Assignment
Copy the data exactly as it appears, and do not include any pictures.

Dataset content
______________________________

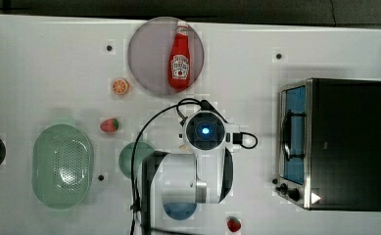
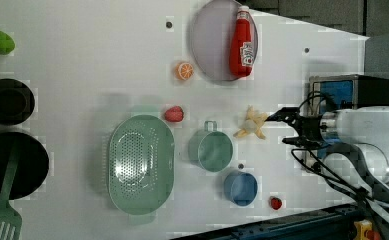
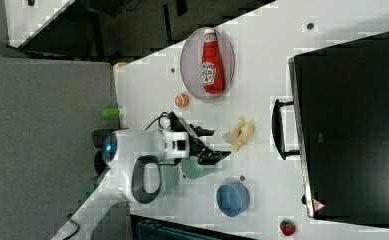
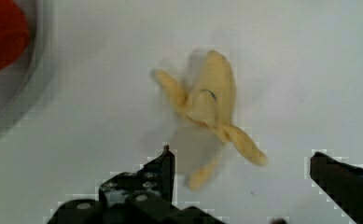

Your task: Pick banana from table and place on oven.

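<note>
We see our gripper (image 4: 240,161) spread wide and empty, poised above the banana (image 4: 210,106), which lies half-peeled on the table (image 2: 82,60). In the left view the banana (image 2: 252,125) is right of the green cup (image 2: 210,149), with the oven (image 2: 349,90) at the far right and the ketchup (image 2: 243,41) on its plate (image 2: 209,42) beyond.
</note>
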`<state>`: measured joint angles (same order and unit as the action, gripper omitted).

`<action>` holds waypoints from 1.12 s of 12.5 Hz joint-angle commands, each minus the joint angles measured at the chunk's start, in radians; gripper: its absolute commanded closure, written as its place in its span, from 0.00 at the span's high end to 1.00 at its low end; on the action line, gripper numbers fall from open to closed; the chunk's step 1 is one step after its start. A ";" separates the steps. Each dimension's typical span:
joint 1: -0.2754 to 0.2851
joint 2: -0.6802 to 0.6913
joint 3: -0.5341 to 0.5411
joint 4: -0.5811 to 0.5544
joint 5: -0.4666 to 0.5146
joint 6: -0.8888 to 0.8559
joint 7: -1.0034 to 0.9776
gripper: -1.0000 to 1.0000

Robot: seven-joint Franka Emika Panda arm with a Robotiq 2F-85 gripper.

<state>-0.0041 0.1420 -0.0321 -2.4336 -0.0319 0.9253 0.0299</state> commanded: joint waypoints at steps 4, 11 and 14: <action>-0.009 0.161 0.009 0.004 -0.004 0.158 0.027 1.00; -0.008 0.210 0.013 0.003 -0.004 0.224 0.028 0.47; -0.008 0.206 0.013 0.008 -0.004 0.239 0.028 0.27</action>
<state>-0.0027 0.3438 -0.0045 -2.4355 -0.0333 1.1592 0.0320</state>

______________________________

Response to the task
Your task: Pick banana from table and place on oven.

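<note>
We see our gripper (image 4: 240,161) spread wide and empty, poised above the banana (image 4: 210,106), which lies half-peeled on the table (image 2: 82,60). In the left view the banana (image 2: 252,125) is right of the green cup (image 2: 210,149), with the oven (image 2: 349,90) at the far right and the ketchup (image 2: 243,41) on its plate (image 2: 209,42) beyond.
</note>
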`<state>`: measured joint angles (same order and unit as the action, gripper omitted).

`<action>` holds waypoints from 1.12 s of 12.5 Hz joint-angle commands, each minus the joint angles measured at the chunk's start, in radians; gripper: its absolute commanded closure, written as its place in its span, from 0.00 at the span's high end to 1.00 at its low end; on the action line, gripper numbers fall from open to closed; the chunk's step 1 is one step after its start. A ";" separates the steps. Each dimension's typical span:
joint 1: -0.2754 to 0.2851
joint 2: -0.6802 to 0.6913
joint 3: -0.5341 to 0.5411
joint 4: -0.5811 to 0.5544
joint 5: -0.4666 to 0.5146
joint 6: -0.8888 to 0.8559
joint 7: -1.0034 to 0.9776
gripper: -1.0000 to 1.0000

Robot: seven-joint Franka Emika Panda arm with a Robotiq 2F-85 gripper.

<state>-0.0041 0.1420 -0.0321 -2.4336 -0.0319 0.9253 0.0299</state> commanded: joint waypoints at steps 4, 11 and 14: <action>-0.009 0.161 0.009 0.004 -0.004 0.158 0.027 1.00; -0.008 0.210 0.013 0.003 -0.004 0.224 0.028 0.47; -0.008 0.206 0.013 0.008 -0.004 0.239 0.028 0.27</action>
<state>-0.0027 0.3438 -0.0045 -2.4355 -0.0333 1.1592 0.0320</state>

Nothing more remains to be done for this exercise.